■ PROBLEM TO SOLVE: Repeat the lines below exactly as written, please, from the line with "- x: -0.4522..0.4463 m" to the line with "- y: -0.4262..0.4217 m", both lines included, and no others.

■ GIVEN MATERIAL:

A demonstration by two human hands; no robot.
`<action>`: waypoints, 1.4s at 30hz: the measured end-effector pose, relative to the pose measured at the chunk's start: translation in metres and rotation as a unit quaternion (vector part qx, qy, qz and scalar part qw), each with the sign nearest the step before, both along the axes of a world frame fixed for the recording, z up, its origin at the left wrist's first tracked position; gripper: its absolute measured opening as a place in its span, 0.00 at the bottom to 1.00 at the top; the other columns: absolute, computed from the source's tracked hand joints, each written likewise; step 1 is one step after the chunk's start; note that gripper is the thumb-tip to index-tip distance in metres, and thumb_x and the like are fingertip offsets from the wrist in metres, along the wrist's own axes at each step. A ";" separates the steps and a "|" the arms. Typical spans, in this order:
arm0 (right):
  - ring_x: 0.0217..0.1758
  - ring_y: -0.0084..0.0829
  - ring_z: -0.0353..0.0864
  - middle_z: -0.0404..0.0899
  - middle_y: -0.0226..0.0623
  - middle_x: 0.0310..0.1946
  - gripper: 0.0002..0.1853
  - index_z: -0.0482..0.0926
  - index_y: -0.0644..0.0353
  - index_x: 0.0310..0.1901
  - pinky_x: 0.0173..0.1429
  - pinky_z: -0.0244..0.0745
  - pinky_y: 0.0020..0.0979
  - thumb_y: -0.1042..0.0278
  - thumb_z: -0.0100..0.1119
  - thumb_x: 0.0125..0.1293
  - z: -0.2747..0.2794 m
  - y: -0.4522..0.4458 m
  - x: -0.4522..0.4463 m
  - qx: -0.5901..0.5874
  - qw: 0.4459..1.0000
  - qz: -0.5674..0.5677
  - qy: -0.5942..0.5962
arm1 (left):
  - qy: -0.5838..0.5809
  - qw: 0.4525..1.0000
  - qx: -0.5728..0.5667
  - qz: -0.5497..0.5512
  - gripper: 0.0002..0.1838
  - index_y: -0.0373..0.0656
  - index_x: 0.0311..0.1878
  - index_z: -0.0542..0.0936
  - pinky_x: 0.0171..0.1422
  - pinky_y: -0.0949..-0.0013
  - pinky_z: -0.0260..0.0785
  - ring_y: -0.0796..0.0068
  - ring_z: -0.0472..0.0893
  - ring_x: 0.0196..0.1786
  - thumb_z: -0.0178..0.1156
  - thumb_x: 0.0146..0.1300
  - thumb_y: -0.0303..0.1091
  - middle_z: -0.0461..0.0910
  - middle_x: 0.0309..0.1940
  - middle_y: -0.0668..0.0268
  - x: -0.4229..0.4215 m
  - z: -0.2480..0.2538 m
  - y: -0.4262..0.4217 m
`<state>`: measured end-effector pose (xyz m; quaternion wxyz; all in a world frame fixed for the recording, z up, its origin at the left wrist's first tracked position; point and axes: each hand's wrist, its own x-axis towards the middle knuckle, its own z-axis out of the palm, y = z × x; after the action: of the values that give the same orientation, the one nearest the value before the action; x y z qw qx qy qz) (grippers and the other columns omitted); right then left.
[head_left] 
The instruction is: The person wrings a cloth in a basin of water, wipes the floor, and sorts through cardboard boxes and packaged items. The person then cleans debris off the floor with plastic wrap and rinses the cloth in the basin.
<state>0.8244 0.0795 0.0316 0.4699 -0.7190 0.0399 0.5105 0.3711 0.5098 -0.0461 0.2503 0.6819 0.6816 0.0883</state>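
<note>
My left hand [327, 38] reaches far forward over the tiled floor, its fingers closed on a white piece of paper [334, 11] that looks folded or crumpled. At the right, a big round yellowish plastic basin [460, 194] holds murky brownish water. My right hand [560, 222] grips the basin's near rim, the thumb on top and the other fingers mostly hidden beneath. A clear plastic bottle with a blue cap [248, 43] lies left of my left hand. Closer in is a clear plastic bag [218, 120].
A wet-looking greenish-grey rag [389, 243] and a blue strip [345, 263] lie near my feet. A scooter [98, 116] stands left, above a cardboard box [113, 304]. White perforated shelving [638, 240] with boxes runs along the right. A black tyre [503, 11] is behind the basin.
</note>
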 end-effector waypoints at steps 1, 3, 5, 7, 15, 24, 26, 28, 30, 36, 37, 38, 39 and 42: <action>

■ ANSWER FOR THIS EXERCISE:
  - x: -0.4522..0.4463 m
  - qx: -0.5901..0.5874
  - qw: 0.4459..1.0000
  - qz: -0.5674..0.5677
  - qy: -0.5942..0.5962
arm1 (left):
  - qy: -0.5838..0.5809
  - qw: 0.4525..1.0000
  - qx: -0.5728..0.5667
  - qz: -0.5497..0.5512
  - gripper: 0.0002..0.1838
  - index_y: -0.0373..0.0656
  - index_x: 0.0311..0.1878
  - index_z: -0.0542..0.0936
  - pinky_x: 0.0171..0.1422
  - pinky_y: -0.0949..-0.0013
  - pinky_z: -0.0260..0.0785
  - ring_y: -0.0796..0.0068
  - ring_z: -0.0472..0.0893
  - ring_x: 0.0196..0.1786
  - thumb_z: -0.0178..0.1156
  - thumb_x: 0.0146..0.1300
  - thumb_y: -0.0303..0.1091
  - middle_z: -0.0461..0.0910
  - middle_x: 0.0309..0.1940
  - middle_y: -0.0668..0.0268
  - x: -0.4229..0.4215 m
  - z: -0.2480..0.2538 m
  - y: -0.4262..0.4217 m

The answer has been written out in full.